Ishan Chattopadhyaya (JIRA) Sat, 29 Oct 2016 00:30:07 -0700

    [ 
https://issues.apache.org/jira/browse/SOLR-5944?page=com.atlassian.jira.plugin.system.issuetabpanels:comment-tabpanel&focusedCommentId=15617617#comment-15617617
 ]


Ishan Chattopadhyaya edited comment on SOLR-5944 at 10/29/16 7:29 AM:
----------------------------------------------------------------------

Just discovered another, more common, problem with reordered DBQs and in-place 
updates working together. The earlier discussed problem, of resurrecting a 
document, is very similar. So, here's a description of both:

SCENARIO 1:
{code}
Imagine, updates on leader are:
ADD     (id=1, updateable_field=1, title="mydoc1", version=100)
INP-UPD (id=1, updateable_field=2, version=200, prevVersion=100)
DBQ     (q="updateable_field:1", version=300)

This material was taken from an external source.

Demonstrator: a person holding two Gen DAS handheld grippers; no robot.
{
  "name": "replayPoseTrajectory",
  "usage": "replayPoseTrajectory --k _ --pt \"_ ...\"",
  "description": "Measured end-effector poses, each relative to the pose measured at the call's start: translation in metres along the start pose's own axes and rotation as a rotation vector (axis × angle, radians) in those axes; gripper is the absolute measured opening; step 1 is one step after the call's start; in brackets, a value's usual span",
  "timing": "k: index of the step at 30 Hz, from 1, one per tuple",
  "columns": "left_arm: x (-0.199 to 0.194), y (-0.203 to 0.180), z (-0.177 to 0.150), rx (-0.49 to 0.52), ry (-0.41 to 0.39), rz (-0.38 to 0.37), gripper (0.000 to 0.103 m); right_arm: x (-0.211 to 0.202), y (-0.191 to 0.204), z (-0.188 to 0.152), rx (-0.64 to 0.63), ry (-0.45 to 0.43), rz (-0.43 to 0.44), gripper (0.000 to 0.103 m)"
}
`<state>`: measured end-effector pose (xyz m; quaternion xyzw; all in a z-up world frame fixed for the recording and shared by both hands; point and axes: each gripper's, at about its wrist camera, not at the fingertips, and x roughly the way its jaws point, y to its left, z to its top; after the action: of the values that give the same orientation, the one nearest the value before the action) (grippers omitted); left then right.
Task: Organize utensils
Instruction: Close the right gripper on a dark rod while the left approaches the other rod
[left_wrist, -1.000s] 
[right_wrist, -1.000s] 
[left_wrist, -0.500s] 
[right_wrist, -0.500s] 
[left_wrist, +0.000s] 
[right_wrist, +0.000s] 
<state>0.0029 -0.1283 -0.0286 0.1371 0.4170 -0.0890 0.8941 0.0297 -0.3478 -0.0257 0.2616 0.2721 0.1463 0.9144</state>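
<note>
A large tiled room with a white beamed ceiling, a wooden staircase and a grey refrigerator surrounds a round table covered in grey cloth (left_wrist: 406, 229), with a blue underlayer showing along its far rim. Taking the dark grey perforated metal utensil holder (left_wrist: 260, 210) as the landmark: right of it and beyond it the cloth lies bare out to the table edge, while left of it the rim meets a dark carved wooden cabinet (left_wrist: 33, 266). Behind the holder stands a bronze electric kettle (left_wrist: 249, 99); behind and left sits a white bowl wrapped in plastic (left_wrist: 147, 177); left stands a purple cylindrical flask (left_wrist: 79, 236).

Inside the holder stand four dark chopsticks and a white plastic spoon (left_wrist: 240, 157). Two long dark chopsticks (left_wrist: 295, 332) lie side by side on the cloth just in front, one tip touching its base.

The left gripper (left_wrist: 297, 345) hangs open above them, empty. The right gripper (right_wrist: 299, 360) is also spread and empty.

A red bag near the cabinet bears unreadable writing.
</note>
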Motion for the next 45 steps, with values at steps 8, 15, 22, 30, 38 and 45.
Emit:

The same on the replica (forwarded):
ADD     (id=1, updateable_field=1, title="mydoc1", version=100)
DBQ     (q="updateable_field:1", version=300)
INP-UPD (id=1, updateable_field=2, version=200, prevVersion=100)

The expected net effect is that no document is deleted, and id=1 document 
exists with updateable_field=2.
Here, the DBQ was reordered. When they are executed on the replica, the 
version=200 update cannot be applied since there is no document with 
(id=1,prevVersion=100). What is required is a resurrection of the document that 
was deleted by the DBQ, so that other stored/indexed fields are not lost.
{code}

SCENARIO 2:
{code}
Imagine, updates on leader are:
ADD     (id=1, updateable_field=1, title="mydoc1", version=100)
INP-UPD (id=1, updateable_field=2, version=200, prevVersion=100)
DBQ     (q="id:1", version=300)

The same on the replica (forwarded):
ADD     (id=1, updateable_field=1, title="mydoc1", version=100)
DBQ     (q="id:1", version=300)
INP-UPD (id=1, updateable_field=2, version=200, prevVersion=100)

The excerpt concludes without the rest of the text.